According to Jimenez, a problem with the WHO committee on disease transmission is that they “rely most strongly on evidence from hospitals.”
“ Cases from the community are much more difficult to analyze. They say that if transmission in hospitals is limited even when using surgical masks, therefore it must not go through the air. But hospitals have high ventilation, and everyone is wearing at least surgical masks,” he says. He says unlike community settings, in hospitals, patients are not talking loudly or singing, they are mostly just breathing. “Therefore it makes a lot of sense that aerosol transmission is limited in hospitals, but it doesn't disprove that it is major in the community,” he adds.

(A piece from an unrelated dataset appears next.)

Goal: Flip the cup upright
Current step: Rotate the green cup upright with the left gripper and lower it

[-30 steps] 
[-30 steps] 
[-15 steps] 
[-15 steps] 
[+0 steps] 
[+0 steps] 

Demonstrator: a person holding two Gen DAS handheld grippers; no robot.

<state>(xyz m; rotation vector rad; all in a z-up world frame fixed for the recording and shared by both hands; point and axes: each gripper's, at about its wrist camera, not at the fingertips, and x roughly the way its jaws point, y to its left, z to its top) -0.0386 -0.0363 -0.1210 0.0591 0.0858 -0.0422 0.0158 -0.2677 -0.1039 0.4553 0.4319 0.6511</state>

Lindsay Marr, professor of environmental engineering at Virginia Tech, who is also one of the signatories, explains the airborne transmission of SARS-CoV-2 and other viruses. She says that the virus can be released into the air through coughing, sneezing, talking, and breathing, some people release more than others. Marr says at close range, the concentration of airborne virus will be quite high and as a person gets farther from the source, the concentration falls off rapidly. “If you are close, you are much more likely to inhale the virus. You are also more likely to be sprayed by large droplets that land on your face, which doesn't happen if you're farther away,” she tweets.
“Viruses in small droplets can float around in air for many hours, but they will likely be quite diluted unless you're in a small confined space. You could inhale these, but it's much less likely than if you're close to the person. Airborne viruses will eventually settle on surfaces, like the floor and tables, and could be picked up if someone touches them. However, their ability to survive varies with temperature, humidity, and surface material. They decay gradually over hours or days,” says Marr.